Les derniers psychiatres qui ont évalué Daniel Bédard, en 2008, avaient conclu qu'il était apte mentalement à subir un procès. Il en a eu trois depuis. Chaque fois, il a pété les plombs. Maintenant, les psychiatres devront réévaluer Bédard pour déterminer s'il doit être déclaré délinquant dangereux ou délinquant à contrôler.

C'est la demande que la procureure de la Couronne Josée Lemieux a adressée au juge Claude Champagne, hier, juste après qu'un jury eut déclaré l'homme de 52 ans coupable de menaces envers un procureur de la Couronne. «Il est incapable de maîtriser ses pulsions», a fait valoir Me Lemieux.

 

Après réflexion, le juge Champagne a accepté. «Tout au long du procès, il a menacé tout un chacun», a noté le magistrat, avant d'ajouter qu'il avait fait de même avec d'autres juges auparavant. Bédard est donc parti à l'institut Philippe-Pinel pour une évaluation qui doit durer 60 jours. Un délinquant à contrôler est sous la surveillance de l'État pendant 10 ans après sa sortie de prison. Un délinquant dangereux est emprisonné sans limite de temps, et sa libération est tributaire d'évaluations périodiques.

Bédard n'a jamais tué ni blessé personne mais, depuis cinq ans, ce dessinateur en bâtiments accumule les procès pour harcèlement et menaces. Il a été accusé 13 fois en lien avec ce genre de chose. L'Ordre des technologues, l'Ordre des ingénieurs et le Conseil de presse, entre autres, ont subi ses foudres verbales et ses avalanches de courriels.

Habituellement, il se défend seul, parce qu'il se considère comme plus intelligent, plus intègre et plus savant que tout le monde et ne fait confiance à personne. Mais au cours des procès, il mélange un tas de choses, refuse de suivre les règles, crie à la corruption, injurie, menace, se débat quand les agents veulent le faire sortir. Tant et si bien que, depuis l'année dernière, il faut deux salles d'audience pour le juger: l'une où se déroule l'instance, et l'autre où on l'envoie quand il s'énerve. Il participe alors à son procès par télévision en circuit fermé. Quand il se met à crier, le juge coupe le son.

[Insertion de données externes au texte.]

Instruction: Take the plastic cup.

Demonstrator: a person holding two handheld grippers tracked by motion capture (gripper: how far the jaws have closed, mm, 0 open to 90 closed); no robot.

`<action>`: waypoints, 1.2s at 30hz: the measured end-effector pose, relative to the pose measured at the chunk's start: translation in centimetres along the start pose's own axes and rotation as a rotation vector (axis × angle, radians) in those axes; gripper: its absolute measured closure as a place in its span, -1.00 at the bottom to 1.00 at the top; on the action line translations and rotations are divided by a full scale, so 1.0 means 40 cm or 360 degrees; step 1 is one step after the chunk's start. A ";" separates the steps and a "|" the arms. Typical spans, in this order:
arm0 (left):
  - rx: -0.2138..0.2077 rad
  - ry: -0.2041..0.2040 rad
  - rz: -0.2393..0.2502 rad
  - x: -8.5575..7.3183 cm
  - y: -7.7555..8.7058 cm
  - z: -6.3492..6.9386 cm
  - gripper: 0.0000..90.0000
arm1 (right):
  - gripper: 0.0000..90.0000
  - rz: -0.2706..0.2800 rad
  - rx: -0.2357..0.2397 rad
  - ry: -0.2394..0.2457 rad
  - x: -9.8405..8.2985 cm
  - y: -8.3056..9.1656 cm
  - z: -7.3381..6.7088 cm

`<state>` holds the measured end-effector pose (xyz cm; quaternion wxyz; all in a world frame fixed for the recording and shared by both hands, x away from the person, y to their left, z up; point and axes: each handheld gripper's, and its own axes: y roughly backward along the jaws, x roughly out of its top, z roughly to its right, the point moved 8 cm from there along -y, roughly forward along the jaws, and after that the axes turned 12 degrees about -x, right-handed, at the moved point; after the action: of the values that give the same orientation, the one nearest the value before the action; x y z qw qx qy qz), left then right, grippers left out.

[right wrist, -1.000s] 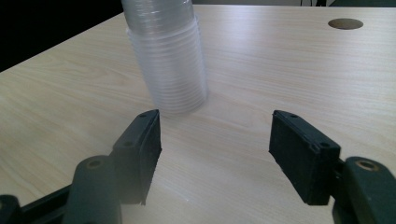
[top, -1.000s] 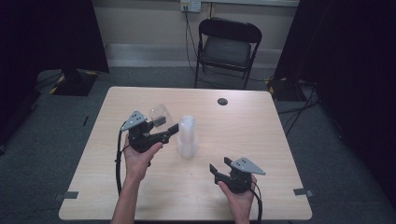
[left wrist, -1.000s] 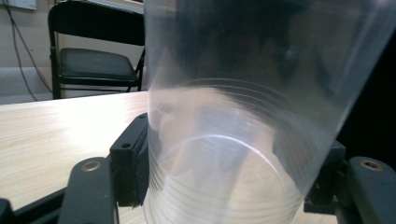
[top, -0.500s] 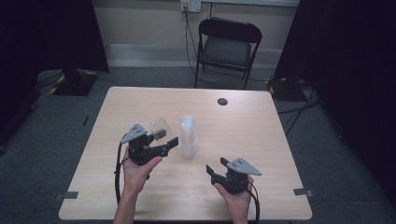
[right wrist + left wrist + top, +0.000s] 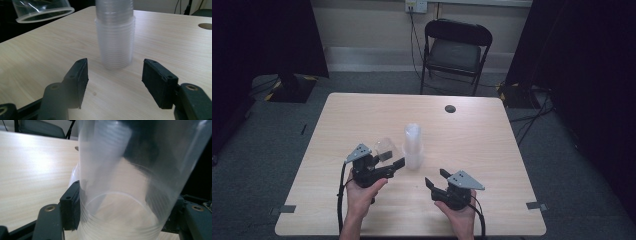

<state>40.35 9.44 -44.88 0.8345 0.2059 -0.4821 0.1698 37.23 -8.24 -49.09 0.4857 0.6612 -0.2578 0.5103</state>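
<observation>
A single clear plastic cup (image 5: 384, 148) lies tilted on its side in my left gripper (image 5: 388, 161), just left of the upright stack of clear cups (image 5: 413, 145) at mid-table. In the left gripper view the cup (image 5: 125, 170) sits between the black pads (image 5: 71, 210), which press on its wall. My right gripper (image 5: 437, 179) is near the front edge, open and pointing at the stack. Its jaws have just been closing a little with nothing between them. In the right gripper view the stack (image 5: 115, 32) stands beyond the gripper (image 5: 119, 75), and the held cup (image 5: 42, 10) is at the upper left.
The light wooden table (image 5: 492, 135) has a dark round cable hole (image 5: 450, 108) near its far edge. A black folding chair (image 5: 454, 50) stands behind the table. Dark curtains hang on both sides, and grey carpet surrounds the table.
My left gripper has come down and toward the near edge with the cup still in it. The right hand has stayed about where it was.
</observation>
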 end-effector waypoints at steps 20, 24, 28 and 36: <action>-0.0161 0.0235 0.0064 -0.051 -0.010 0.030 -0.24 | 0.09 0.0124 0.0137 0.0176 0.009 -0.016 -0.092; -0.0221 0.0271 0.0048 -0.061 -0.004 0.031 -0.23 | 0.17 0.0182 0.0167 0.0199 0.015 -0.014 -0.104; -0.0247 0.0316 0.0041 -0.068 0.002 0.029 -0.22 | 0.23 0.0248 0.0198 0.0231 0.022 -0.011 -0.119; -0.0339 0.0380 0.0012 -0.076 -0.008 0.042 -0.22 | 0.32 0.0371 0.0229 0.0270 0.039 -0.005 -0.138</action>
<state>37.84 8.05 -46.83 0.9023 0.0929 -0.3954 0.1442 35.61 -2.93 -47.69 0.3945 0.6145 -0.2536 0.6344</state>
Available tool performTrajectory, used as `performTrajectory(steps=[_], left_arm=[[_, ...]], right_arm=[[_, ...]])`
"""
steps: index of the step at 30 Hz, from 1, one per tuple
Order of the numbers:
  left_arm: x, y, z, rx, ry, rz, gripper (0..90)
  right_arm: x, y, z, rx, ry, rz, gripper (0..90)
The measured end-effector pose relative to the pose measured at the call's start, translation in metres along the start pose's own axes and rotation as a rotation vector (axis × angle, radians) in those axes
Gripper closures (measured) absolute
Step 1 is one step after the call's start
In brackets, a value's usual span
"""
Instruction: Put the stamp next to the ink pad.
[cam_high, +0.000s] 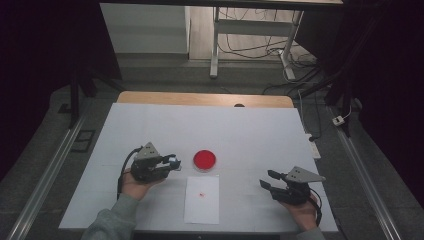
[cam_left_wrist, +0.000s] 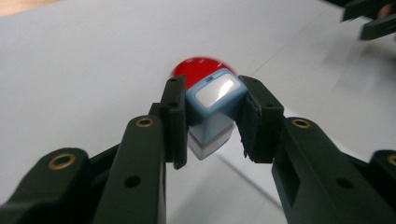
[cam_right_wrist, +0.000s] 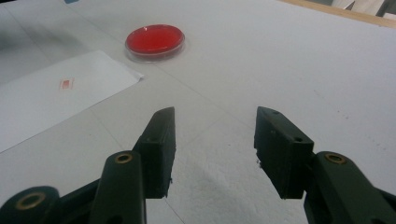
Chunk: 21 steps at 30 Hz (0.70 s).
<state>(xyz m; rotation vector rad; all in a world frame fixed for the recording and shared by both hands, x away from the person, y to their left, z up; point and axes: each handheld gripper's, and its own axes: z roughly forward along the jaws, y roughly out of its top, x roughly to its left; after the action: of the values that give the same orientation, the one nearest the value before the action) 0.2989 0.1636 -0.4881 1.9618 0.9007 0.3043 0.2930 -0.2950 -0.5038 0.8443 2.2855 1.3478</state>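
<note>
Stamp (cam_left_wrist: 213, 109) in pale blue sat clamped between the pads of my left gripper (cam_high: 170, 162), raised off the white table (cam_high: 260, 130) just beside the red ink pad (cam_high: 205, 159). My right gripper (cam_right_wrist: 215, 149) hung with jaws apart and nothing between them, well off to the right of the paper sheet (cam_high: 202, 207) bearing a small red mark (cam_high: 201, 194).

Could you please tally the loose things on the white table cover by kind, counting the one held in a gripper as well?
Stamp, blue, clamped in the left gripper: 1
Red ink pad dish: 1
Sheet of paper, already bearing a small red mark: 1
Total: 3
</note>
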Motion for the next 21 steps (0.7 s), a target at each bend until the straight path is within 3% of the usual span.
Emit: performTrajectory(steps=[9, 17, 21], left_arm=[[0.009, -0.009, 0.017, 0.063, 0.033, -0.017, 64.8], [0.008, -0.013, 0.033, 0.111, 0.055, 0.005, 64.8], [0.006, -0.012, 0.041, 0.110, 0.066, 0.014, 64.8]], right_arm=[[0.001, 0.000, 0.003, 0.014, 0.004, -0.004, 48.0], [0.001, -0.001, 0.006, 0.019, 0.014, -0.003, 47.8], [0.002, -0.001, 0.006, 0.025, 0.015, -0.008, 47.8]])
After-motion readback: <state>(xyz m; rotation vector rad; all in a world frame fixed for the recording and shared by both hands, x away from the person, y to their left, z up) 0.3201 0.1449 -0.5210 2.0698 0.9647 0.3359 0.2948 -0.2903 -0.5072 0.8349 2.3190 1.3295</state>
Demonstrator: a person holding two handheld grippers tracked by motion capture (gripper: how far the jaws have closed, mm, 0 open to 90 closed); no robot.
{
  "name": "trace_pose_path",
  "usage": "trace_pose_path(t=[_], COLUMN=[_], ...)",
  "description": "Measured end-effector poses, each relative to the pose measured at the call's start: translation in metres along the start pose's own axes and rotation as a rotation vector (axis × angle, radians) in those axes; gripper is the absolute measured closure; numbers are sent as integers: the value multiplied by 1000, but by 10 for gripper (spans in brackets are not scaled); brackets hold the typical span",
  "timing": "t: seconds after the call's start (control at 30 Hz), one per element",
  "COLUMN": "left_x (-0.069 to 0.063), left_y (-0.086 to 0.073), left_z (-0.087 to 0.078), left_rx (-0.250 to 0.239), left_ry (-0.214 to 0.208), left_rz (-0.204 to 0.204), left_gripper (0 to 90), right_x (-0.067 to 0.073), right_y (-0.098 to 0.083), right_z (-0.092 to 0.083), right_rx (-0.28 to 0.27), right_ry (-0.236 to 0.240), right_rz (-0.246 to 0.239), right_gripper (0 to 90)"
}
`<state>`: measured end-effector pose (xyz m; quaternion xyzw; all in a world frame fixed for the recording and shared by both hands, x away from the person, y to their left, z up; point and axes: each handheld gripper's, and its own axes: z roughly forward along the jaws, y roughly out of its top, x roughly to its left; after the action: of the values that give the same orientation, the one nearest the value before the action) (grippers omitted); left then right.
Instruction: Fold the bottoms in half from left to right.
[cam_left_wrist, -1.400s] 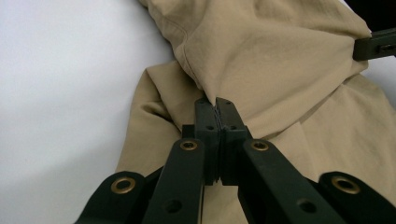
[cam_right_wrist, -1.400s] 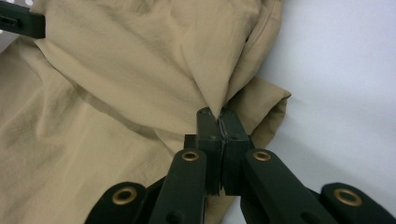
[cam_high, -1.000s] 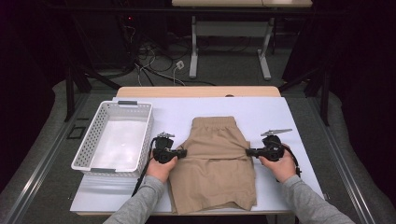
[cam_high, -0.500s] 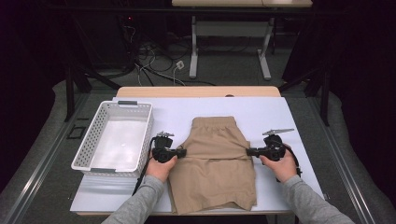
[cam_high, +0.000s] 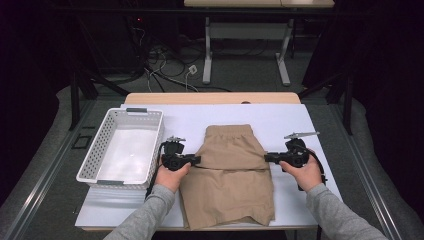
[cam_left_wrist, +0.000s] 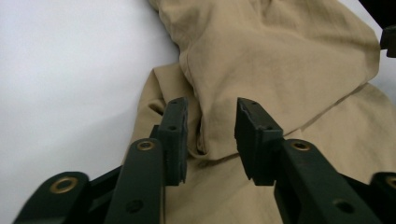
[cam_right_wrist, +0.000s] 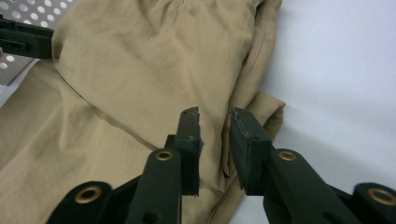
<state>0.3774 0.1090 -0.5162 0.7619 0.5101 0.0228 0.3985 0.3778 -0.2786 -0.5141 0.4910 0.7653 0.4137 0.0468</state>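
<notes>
A white table (cam_high: 305, 125) spreads across the middle of the scene, its far edge showing bare wood. On its left part stands a white perforated basket (cam_high: 95, 150), well apart from the right hand. Near the middle lies a pair of tan shorts (cam_high: 230, 175), flat on the table, with the waistband end folded over toward the near side so that a doubled layer covers the far half (the fold's edge runs left to right between the two hands).

The left gripper (cam_high: 196, 160) sits at the left edge of the shorts, just beside the basket. Its jaws have just been opening; in the left gripper view they stand apart, with a bunched fold of the tan cloth between the pads (cam_left_wrist: 175, 135) and no pinch on it.

The right gripper (cam_high: 267, 158) sits at the right edge of the shorts. Its jaws have also just been opening, and the cloth's folded edge lies loose in the gap between them.
</notes>
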Motion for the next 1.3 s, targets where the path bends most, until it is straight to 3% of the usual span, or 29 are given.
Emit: trace_pose_path(t=[0.2, 0.67, 1.0, 1.3], left_x=[-5, -17, -20, -18], left_y=[13, 46, 75, 87], left_z=[-7, -8, -2, 15], left_rx=[-32, -26, -48, -46], left_ry=[-4, 37, 75, 92], left_rz=[-21, 2, -6, -19], left_gripper=[532, 399, 349, 322], right_x=[5, 15, 20, 20], right_y=[13, 46, 71, 90], right_z=[-4, -3, 10, 29], right_rx=[-9, -39, -31, -8], right_ry=[-13, -66, -99, -145], right_rz=[-22, -69, -85, -78], right_gripper=[638, 430, 384, 365])
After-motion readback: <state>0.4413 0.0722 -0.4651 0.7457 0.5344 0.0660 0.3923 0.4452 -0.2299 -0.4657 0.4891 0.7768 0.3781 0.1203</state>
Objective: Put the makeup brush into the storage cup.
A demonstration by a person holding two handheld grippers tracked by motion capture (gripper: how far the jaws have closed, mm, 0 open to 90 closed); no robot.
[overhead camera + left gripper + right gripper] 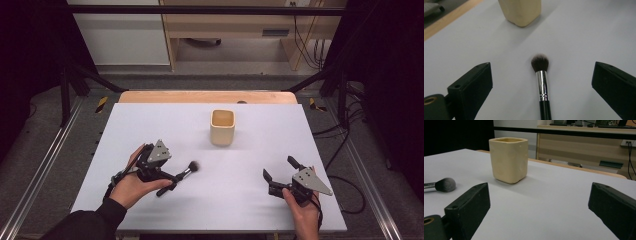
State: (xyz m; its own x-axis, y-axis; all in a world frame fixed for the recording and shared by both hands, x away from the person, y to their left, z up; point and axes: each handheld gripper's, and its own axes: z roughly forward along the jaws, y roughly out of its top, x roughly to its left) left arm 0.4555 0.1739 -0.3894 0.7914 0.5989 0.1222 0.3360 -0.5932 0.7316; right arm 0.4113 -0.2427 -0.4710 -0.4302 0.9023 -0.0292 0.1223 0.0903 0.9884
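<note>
From above, the left gripper (167, 181) is low over the table (150, 120), and the brush (181, 176) lies right at its jaws, the handle under the gripper and the dark bristles pointing out past the fingertips toward the cup (222, 127). The cup stands upright, well beyond the brush and apart from it. The right gripper (280, 174) is on the other side, far from the brush, its jaws spread wide and holding nothing.

In the left gripper view, the two black fingers (471, 87) stand wide open, one on each side of the brush (542, 82). The brush lies flat on the table (586, 37) in the middle of the gap, touching neither finger. Its silver collar is about level with the fingertips, and the bristles are a little ahead of them. The cup (521, 11) is further ahead, slightly to the left of the line of the brush.

In the right gripper view, the fingers (469, 207) are also wide apart and empty. The cup (509, 160) stands ahead, nearer to the left finger than to the right one, and the bristles of the brush (445, 185) are seen beyond the left finger, at the edge.

I judge the step in hand is the taking of the brush, probably to put it into the cup. The grasp is not yet made. The next move asks the left gripper to go down a little and close its fingers on the handle or the collar, keeping the brush centred so it does not roll away.
</note>
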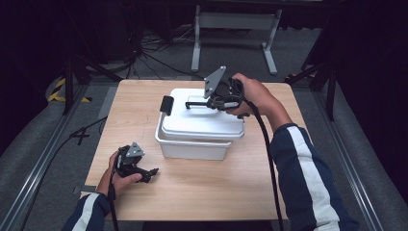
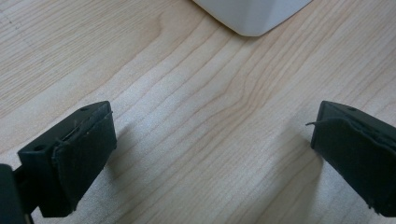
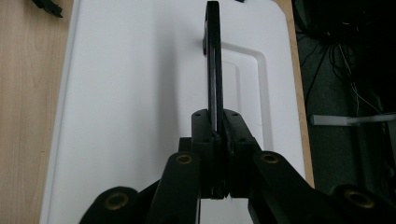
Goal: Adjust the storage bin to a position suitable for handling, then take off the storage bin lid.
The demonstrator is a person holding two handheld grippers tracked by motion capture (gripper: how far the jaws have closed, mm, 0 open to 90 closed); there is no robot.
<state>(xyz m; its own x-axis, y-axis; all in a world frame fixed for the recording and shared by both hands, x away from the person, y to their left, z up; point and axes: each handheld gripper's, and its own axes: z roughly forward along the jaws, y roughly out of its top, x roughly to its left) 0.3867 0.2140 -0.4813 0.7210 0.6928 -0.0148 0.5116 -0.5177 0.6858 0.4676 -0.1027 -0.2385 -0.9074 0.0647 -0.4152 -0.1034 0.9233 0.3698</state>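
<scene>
1. Evidently, the right claw [image 3: 217,133] is clamping the black handle [image 3: 213,56] of the white lid [image 1: 202,120], so the lid is sitting askew on the white box [image 1: 192,147] mid-desk [image 1: 202,192].
2. Meanwhile, the left claw [image 2: 210,140] is gaping empty, resting on the desk just beside the box, probably waiting.

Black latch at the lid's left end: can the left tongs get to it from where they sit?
Probably yes. The left tongs rest open on the table in front of the white box, and the black latch has bare table beside it. The right tongs grip the lid handle, away from it.
</scene>
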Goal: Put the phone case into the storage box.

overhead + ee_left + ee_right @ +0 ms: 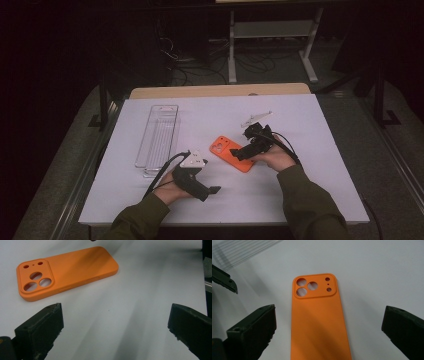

Easton imprimé dans le front

Dans le dernier procès, Bédard était accusé d'avoir menacé le procureur de la Couronne Jacques Rouillier. Les incidents s'étaient produits le matin du 29 avril 2009, dans le cadre d'un procès pour harcèlement envers l'Ordre des ingénieurs. Me Rouillier représentait le ministère public dans cette affaire. Ce matin-là, Bédard avait apostrophé le procureur dans le corridor, l'avait suivi en l'invectivant puis lui avait dit, en se mettant très proche de son visage: «M'as t'en crisser une.» Ce n'était pas la première fois que Bédard s'emportait. Mais ce matin-là, Me Rouillier a trouvé que la coupe était pleine. Il a porté plainte. Bédard a été arrêté sur-le-champ et emmené dans une cellule du palais de justice.

Dans la cellule, Bédard en a rajouté. Entre deux jurons et trois insultes, il a menacé le procureur de lui «étamper» la marque d'une batte de baseball (Easton) dans le front. Il savait qu'il était filmé, car il s'adressait directement à la caméra en criant. Des extraits de l'enregistrement ont été montrés au jury. Celui-ci a rendu, hier matin, un verdict de culpabilité.

Bédard, qui s'exprime avec aisance, semblait bien réussir sa vie jusqu'à ce que tout bascule, il y a sept ou huit ans. Un divorce n'aurait pas aidé. Mais c'est un désaccord avec un ingénieur au sujet d'un plan qui aurait déclenché sa furie, devenue depuis irrépressible et généralisée. Actuellement, il purge une peine de 28 mois de prison, qui lui a été infligée en mai dernier au terme de son procès contre l'Ordre des ingénieurs.

En 2008, des psychiatres ont conclu qu'il était inapte à être jugé, en raison d'un délire paranoïde de persécution. Bédard a contesté. Deux autres psychiatres, dont le Doc Mailloux, l'ont évalué et déclaré apte. «Mailloux, c'est la meilleure évaluation que j'ai eue. Il a dit que j'étais méthodique, analytique, d'une intelligence supérieure à la moyenne», a lancé Bédard, hier.